後発ながらも業界トップの店舗数

賃貸不動産の仲介でフランチャイズ方式で経営を行っている企業はいくつかあるのですが、その中で1000を超えている業界トップの店舗数を誇るのがアパマンショップです。実は、フランチャイズでの店舗では後発なのですが、なぜ業界トップとなることができたのでしょうか。

■アパマンショップの創業

まず、アパマンショップがどのようにして創業したのかということになるのですが、創業の1年前から創業者である大村浩次氏と大手の不動産の賃貸管理を行う経営者が集まりテーマを決めて研究を行っていたそうです。

その研究の成果として、大村浩次氏が代表取締役社長として、株式会社アパマンショップネットワークを東京で創業しています。

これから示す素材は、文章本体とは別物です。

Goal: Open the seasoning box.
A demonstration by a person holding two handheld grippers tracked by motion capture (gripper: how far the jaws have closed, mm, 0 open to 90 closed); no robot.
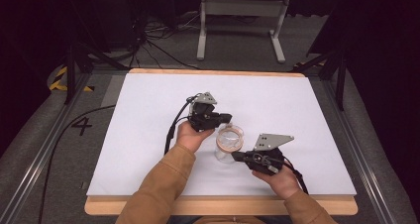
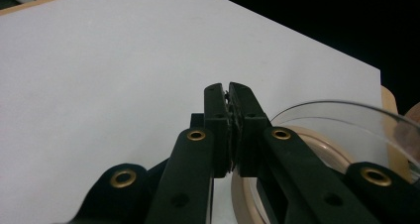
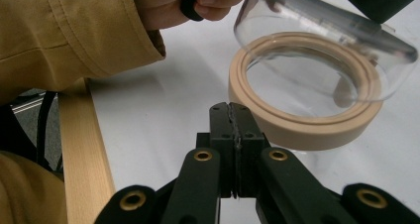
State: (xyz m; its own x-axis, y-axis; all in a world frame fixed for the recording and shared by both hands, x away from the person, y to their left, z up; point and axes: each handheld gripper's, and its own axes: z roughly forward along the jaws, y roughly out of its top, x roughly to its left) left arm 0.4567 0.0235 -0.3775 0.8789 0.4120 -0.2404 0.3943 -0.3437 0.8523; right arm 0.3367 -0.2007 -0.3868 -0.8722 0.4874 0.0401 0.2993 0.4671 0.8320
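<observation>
- Left tongs (image 1: 224,119): jaws pressed together with no visible gap in the left gripper view; whether anything thin is pinched between them cannot be told. They sit just beside the rim of the clear jar (image 1: 229,143), at its far-left side in the high view
- Right tongs (image 1: 236,156): jaws closed flat against each other and empty in the right gripper view, their tips just short of the jar's near side, apart from it
- Clear jar: a transparent vessel with a beige ring (image 3: 302,120) at its mouth, lying between the two tongs near the middle of the white tabletop (image 1: 148,110); in the right gripper view it appears tipped, with the mouth facing the camera. Whether it rests freely or is steadied by the left tongs cannot be told
- Risk, rolling: a round, smooth-walled jar lying on its side would probably roll or spin away if nudged off-centre by closed jaw tips
- Risk, slipping: clear plastic or glass offers little friction, so a pinch on the wall alone may slide off; the beige ring looks the surer hold
- Risk, collision: both tongs converge on one small object, so the jaws could knock each other or push the jar toward the wooden edge (image 3: 84,149) at the near side of the tabletop
</observation>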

他の賃貸不動産の仲介をフランチャイズで行っている大手企業との違いとして、直営店が少ないというのが挙げられます。このことが、店舗数にも大きく影響が出てくることになるのです。

■フランチャイズの店舗数を大幅に増やせた理由

店舗数で業界トップをとることができた理由は大きく二つあると言えます。

まず、一つ目が直営店が少ないという点です。新しく店舗を出店するとなると、時間と費用がかかることになります。この時間と費用が直営店とフランチャイズ店では大きく異なってきます。直営店の場合は、新規の出店となるため、店舗の確保から従業員の確保といったように準備がかなり必要となります。

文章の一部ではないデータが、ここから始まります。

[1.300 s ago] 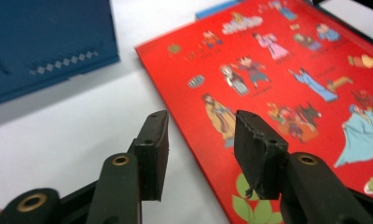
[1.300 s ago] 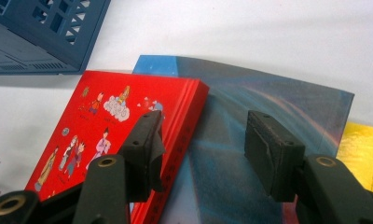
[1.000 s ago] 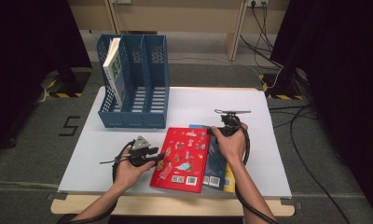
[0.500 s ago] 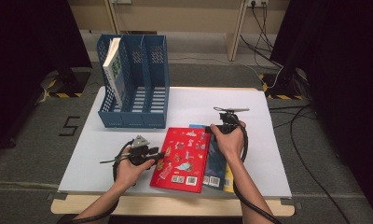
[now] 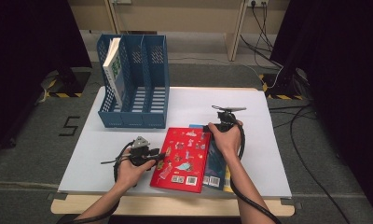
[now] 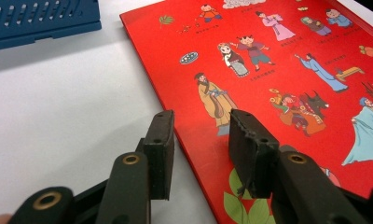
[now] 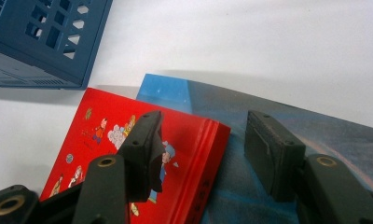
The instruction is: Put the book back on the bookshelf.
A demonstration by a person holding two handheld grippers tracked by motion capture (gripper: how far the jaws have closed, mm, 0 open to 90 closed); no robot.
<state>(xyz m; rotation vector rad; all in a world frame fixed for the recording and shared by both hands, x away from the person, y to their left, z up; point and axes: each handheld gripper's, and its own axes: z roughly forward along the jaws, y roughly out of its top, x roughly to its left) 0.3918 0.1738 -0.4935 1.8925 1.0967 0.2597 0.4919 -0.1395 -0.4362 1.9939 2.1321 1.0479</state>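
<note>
My left tool (image 6: 201, 140) has just been narrowing its jaws, and they now straddle the near-left edge of the red book (image 5: 182, 156) without pinching it yet. My right tool (image 7: 201, 144) stands spread across the book's far-right corner, over the blue book (image 7: 287, 116) beneath. Both books lie near the counter's (image 5: 268, 140) front edge. I'd say the lift is next. The cover's small captions are too fine to read.

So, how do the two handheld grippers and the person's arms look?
Both grippers, left gripper and right gripper, are black, each with two blocky black jaws bearing flat ribbed pads and brass-coloured pivot rivets. A black cable trails from each. The right one carries a grey three-cornered plate. The forearms are bare, with no sleeves visible.
</note>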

フランチャイズの場合は、店舗、従業員ありきでフランチャイズの契約だけで店舗数を増やすことができるのです。もちろん、審査等は必要ですが、フランチャイズが中心となっていることで、店舗数が増やしやすいというのも大きな要因となっているのではないでしょうか。

■地元の有力不動産業者との連携

店舗数を増やすことのできたもう一つの要因となるのが、どの不動産業者とフランチャイズ契約を行ったかになります。小さな不動産業者がフランチャイズに参加した場合、増加する店舗数は多くありません。店舗を一つしかもっていなければ1店舗しか増やすことはできません。

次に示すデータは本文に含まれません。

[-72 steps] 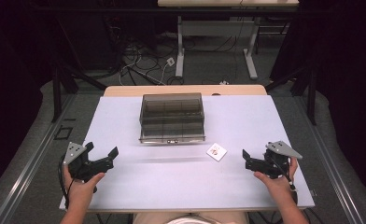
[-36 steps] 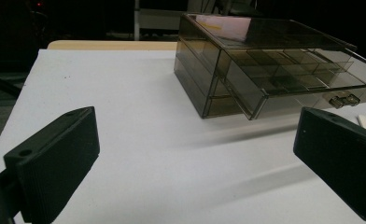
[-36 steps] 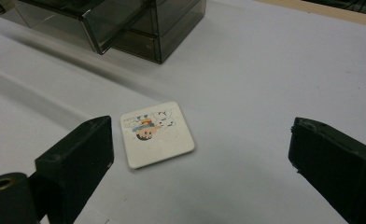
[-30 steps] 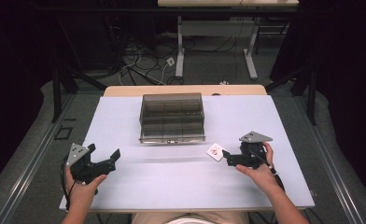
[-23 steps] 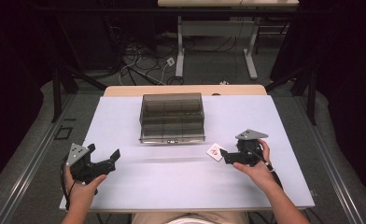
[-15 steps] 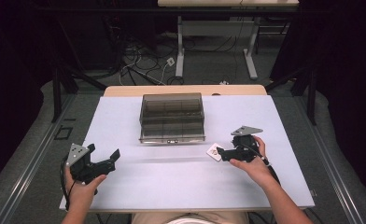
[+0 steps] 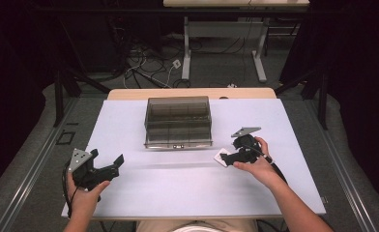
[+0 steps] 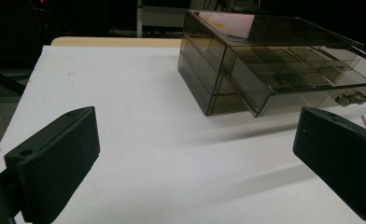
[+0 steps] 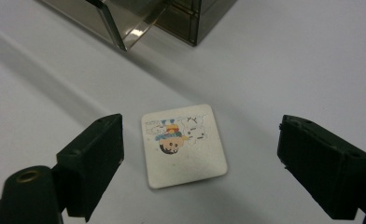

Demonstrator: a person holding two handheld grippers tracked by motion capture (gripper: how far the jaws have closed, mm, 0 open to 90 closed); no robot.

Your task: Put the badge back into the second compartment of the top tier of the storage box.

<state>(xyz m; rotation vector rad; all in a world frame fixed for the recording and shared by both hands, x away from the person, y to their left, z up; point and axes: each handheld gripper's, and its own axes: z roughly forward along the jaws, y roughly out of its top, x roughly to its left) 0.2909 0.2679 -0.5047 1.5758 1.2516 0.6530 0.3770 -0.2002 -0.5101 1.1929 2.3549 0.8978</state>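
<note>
So my right gripper [image 7: 227, 158] just slid in from the right edge of the white table [image 7: 178, 193] and now hangs right over the small white square card with a cartoon print [image 9: 185, 143]. The jaws have been narrowing a bit, but they're not gripping yet; the card lies flat on the table between them, untouched, just in front of the smoky clear plastic drawer box [image 7: 178, 121]. Left gripper [image 7: 109, 167] sits parked, jaws wide, empty. I reckon the pickup comes next.
</note>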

しかし、地元で何店舗も経営しているような不動産業者の場合だとどうでしょうか。それぞれの店舗がアパマンショップの店舗の顔を持つようになることで、一気に店舗数を増やすことができるのではないでしょうか。
この戦略こそが、創業前に大村浩次氏が研究を重ねていたテーマのひとつだったのかもしれません。

現APAMAN株式会社の社長である大村浩次氏は、超仕事人間ということらしいのですが、その仕事に対しての熱心さがこういった研究や戦略に活かされているのかもしれません。他の追随ではなく、いろいろな可能性について考え、新たなビジネスモデルを生み出しているのかもしれません。